Organic milk quality is well defined also because of regulations, and homogeneous across producers.
Consumers of organic products are generally very well informed about the product characteristics and
prices. buy the national product because they trust regulations. The market demand is estimated to be:
p=160-0.2Q, with p[c€/kg], Q [Mkg-year].
A. Find the price and firm and market output in the short run.
B. Again in the short run find the equilibrium profit and describe the decisions made by producers given
that profit.
C. In the long run organic milk producers can exit and enter the market without meeting substatial
barriers. Discover whether the market price and output and the number of industry producers change.
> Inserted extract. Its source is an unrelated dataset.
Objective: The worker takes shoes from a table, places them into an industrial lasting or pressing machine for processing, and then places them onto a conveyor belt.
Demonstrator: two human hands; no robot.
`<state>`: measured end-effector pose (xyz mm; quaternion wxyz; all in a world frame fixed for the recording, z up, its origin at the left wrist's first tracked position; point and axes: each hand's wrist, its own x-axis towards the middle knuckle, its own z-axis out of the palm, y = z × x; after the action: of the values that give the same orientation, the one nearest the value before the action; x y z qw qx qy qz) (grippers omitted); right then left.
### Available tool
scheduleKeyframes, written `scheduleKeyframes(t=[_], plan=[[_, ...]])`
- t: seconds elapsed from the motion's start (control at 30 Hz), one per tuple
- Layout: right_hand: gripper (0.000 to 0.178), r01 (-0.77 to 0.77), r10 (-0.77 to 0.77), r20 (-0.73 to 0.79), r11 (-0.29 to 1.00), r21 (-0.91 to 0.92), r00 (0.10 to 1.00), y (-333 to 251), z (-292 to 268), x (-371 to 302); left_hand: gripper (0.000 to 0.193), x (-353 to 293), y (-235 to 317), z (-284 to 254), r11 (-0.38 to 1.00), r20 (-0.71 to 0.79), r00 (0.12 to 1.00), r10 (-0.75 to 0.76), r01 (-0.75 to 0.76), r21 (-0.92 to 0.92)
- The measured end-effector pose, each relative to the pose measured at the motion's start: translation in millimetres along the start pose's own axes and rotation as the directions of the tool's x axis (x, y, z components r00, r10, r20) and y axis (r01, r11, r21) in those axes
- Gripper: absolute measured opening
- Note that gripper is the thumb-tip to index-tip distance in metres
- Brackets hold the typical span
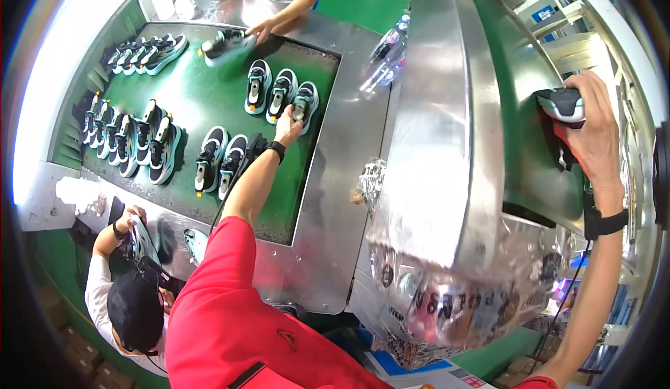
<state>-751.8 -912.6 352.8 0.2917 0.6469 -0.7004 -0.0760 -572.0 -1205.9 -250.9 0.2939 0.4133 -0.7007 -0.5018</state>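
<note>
My left hand [288,128] reaches onto the green conveyor belt [237,99], its fingers closed on the rightmost sneaker [306,101] of a row of three. That sneaker is black and grey with a pale sole. Beside it stand two more black sneakers [282,90] of the same look. At the far right, my right hand [594,127] grips a black-and-white shoe [562,105] over a second green belt [520,109]; red shows beneath it. The palm side of that grip is hidden. Both wrists wear black bands.
Several sneakers [164,151] stand in rows on the left belt. Across it, a co-worker's hand [262,31] holds a blurred shoe [227,45]. Another person in a black cap [137,312] handles a shoe at lower left. A metal housing [436,123] divides the belts; plastic bottles [391,54] lie beside it.
</note>
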Motion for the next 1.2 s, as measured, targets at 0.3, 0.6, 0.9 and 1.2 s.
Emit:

Analysis of monopoly markets – Classroom example

Three graduate students of your university have founded a startup that developed a new service offered
to farmers called WD (Weather Detect). After deploying a mobile network of drones that collect data on
very detailed weather conditions at a micro geographical scale, WD elaborates data and sends to
subscribers (farmers) a set of high-frequency and geographically specific reports and high-quality
forecasts through a mobile application (humidity, temperature, wind, pollutants, and so on). The
underlying technology and the whole system design are being protected from imitation by a few patents
valid for 10 years.
WD services are offered on a yearly subscription basis and sold at a yearly fee. The function of yearly
total costs of WD is as follows:
TC = 640 000 + 4 q^2, with TC[€-year] and q[subscriptions].
After a marketing study the market demand has been estimated through the following function.
p = 24 000 – 2 Q (Q[subscriptions], p[€/subscription]).
WD is now analysing the market to answer these questions.
- What would be the best fee for the service to charge to subscribers? How many subscription will
it sell at that price? Which profit will it obtain?
- Which minimum price would be acceptable in order not to lose money?